In the entries below, how many lines hold the string "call"? Answer with the number only.

[Supplied material Boundary: Start]

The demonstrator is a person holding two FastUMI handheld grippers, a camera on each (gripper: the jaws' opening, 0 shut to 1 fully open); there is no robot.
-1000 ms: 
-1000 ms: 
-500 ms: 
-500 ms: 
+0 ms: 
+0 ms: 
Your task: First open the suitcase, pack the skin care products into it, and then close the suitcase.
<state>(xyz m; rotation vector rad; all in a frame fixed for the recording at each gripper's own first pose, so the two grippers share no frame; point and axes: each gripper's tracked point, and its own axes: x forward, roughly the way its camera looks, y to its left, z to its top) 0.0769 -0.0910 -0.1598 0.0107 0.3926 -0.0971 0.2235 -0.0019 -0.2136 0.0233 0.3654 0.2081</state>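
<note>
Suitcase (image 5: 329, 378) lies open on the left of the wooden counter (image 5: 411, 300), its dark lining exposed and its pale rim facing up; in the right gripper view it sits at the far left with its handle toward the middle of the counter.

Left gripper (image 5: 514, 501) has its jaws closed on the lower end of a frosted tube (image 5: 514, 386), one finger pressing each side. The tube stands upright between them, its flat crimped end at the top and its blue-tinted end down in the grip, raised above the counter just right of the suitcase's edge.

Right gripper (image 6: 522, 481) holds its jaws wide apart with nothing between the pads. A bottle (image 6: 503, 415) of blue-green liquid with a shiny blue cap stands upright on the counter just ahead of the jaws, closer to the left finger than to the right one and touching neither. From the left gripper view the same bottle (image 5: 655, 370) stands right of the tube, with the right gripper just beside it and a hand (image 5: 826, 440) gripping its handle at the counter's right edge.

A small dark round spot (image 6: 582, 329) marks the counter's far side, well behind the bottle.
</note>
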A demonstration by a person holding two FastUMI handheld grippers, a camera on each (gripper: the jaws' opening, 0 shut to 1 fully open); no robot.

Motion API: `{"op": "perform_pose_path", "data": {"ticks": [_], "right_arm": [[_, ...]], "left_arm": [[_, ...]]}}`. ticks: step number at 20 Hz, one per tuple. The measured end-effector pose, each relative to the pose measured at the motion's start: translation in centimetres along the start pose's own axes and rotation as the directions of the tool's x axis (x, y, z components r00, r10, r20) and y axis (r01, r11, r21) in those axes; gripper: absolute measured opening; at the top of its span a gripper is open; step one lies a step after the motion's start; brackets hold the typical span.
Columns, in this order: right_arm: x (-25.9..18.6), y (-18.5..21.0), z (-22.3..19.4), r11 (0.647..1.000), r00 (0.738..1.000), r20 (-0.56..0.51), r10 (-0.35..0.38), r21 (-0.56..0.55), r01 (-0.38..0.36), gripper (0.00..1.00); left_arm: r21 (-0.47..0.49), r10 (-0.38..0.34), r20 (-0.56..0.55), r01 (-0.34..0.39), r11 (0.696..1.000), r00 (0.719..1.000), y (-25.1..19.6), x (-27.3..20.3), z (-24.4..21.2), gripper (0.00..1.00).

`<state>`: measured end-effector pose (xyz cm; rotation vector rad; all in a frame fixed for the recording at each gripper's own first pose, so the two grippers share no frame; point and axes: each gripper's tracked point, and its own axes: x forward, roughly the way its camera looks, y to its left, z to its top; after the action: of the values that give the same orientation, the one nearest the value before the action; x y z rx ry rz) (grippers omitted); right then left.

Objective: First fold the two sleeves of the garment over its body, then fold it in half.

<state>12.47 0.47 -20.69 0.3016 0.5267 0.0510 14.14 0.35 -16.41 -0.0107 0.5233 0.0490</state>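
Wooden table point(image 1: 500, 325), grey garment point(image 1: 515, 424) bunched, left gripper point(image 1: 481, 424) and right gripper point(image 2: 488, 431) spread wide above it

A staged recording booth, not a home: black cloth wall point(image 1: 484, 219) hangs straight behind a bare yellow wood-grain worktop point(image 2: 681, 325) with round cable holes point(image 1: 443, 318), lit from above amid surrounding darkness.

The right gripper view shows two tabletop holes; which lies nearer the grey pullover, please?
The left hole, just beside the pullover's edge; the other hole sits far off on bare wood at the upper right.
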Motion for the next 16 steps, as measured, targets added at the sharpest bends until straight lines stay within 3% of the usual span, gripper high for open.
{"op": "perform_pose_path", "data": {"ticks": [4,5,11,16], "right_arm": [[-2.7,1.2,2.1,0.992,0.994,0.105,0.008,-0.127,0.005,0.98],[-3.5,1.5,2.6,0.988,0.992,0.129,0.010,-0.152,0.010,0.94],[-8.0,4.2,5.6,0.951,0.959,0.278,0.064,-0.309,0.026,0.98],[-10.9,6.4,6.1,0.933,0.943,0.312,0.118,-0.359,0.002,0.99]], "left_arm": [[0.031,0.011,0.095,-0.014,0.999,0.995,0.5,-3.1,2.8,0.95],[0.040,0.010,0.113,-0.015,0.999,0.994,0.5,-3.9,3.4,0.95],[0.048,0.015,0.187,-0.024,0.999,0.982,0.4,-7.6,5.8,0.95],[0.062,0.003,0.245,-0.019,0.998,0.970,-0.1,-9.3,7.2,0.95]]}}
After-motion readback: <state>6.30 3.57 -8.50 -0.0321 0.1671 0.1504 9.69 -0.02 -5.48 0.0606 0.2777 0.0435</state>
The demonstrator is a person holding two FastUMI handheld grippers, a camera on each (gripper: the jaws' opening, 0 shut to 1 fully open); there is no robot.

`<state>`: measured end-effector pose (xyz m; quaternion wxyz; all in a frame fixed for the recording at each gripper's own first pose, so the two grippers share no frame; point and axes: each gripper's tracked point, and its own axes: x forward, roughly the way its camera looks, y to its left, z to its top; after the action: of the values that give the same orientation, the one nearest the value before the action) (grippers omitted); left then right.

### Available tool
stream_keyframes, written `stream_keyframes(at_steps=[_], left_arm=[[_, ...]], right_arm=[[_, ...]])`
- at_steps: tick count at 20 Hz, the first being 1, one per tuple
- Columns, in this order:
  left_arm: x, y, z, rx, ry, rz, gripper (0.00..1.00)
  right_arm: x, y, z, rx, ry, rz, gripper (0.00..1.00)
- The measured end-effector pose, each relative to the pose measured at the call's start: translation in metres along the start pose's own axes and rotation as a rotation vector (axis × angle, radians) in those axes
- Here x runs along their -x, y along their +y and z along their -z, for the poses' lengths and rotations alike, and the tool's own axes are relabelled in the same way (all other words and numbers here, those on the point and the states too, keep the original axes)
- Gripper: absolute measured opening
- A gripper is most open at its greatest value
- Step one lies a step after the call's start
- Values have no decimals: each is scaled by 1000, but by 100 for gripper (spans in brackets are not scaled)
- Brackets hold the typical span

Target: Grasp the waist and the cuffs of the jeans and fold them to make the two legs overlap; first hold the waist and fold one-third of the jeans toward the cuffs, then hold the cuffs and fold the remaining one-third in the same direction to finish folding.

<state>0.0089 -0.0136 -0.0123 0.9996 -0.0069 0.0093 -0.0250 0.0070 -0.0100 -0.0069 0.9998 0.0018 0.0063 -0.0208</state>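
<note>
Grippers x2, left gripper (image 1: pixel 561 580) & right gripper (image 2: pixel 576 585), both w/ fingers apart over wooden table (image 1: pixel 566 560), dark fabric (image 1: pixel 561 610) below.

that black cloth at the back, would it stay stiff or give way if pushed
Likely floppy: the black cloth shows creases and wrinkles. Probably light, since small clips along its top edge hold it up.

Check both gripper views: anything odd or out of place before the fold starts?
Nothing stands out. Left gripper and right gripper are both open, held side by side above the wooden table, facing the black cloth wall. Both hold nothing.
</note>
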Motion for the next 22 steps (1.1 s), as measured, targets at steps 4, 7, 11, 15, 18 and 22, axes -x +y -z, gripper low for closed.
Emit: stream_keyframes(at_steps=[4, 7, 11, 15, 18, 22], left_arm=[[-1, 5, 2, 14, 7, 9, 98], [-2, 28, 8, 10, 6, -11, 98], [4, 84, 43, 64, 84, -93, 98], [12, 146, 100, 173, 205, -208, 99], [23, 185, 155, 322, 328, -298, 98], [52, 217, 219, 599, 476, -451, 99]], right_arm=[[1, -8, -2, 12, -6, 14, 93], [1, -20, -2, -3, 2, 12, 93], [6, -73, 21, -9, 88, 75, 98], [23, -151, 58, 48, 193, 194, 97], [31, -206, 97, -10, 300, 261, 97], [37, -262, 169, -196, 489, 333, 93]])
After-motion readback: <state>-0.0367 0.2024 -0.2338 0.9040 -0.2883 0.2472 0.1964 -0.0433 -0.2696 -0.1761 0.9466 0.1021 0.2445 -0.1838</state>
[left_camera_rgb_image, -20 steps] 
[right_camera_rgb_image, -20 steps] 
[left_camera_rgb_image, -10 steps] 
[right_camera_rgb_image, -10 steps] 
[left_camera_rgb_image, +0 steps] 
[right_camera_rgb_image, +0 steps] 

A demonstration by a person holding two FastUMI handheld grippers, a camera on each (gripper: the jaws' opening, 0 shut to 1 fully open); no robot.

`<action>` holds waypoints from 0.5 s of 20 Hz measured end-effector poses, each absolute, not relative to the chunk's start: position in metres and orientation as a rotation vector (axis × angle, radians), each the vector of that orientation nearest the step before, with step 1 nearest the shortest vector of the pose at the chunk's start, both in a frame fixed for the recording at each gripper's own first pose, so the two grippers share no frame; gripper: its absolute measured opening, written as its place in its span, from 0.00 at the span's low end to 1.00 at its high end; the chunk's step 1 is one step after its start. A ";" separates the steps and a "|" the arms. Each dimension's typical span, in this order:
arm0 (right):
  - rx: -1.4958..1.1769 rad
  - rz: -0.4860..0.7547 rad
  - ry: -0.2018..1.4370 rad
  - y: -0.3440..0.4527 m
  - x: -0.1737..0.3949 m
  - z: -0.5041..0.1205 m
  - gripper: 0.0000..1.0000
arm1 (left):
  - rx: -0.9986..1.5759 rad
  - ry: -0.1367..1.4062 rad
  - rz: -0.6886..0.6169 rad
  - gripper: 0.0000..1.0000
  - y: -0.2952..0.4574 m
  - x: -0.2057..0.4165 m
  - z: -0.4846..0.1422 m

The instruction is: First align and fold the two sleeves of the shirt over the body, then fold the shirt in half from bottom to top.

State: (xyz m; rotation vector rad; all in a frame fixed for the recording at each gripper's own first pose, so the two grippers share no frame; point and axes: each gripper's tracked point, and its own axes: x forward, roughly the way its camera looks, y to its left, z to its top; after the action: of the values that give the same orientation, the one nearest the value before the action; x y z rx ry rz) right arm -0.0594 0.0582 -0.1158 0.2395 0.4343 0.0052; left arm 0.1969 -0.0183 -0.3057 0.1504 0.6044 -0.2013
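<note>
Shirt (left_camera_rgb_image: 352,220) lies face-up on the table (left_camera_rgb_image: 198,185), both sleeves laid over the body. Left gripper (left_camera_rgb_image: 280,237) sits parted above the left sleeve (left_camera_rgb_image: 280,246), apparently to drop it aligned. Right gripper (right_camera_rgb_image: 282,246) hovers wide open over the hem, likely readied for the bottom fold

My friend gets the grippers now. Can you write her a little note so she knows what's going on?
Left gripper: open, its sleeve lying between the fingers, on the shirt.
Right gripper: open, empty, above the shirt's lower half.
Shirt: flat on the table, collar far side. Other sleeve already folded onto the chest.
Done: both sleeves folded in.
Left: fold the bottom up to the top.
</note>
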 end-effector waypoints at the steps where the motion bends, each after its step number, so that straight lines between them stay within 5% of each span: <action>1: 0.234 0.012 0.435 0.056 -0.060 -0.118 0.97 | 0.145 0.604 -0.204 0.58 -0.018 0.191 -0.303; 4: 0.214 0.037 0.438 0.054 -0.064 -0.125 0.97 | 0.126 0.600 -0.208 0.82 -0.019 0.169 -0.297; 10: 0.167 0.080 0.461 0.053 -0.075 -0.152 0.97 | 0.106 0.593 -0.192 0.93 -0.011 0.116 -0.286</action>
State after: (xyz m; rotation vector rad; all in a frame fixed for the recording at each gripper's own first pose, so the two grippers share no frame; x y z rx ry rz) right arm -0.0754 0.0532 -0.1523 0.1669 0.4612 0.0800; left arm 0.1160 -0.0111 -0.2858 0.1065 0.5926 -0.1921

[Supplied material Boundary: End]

▶ The completed task: 2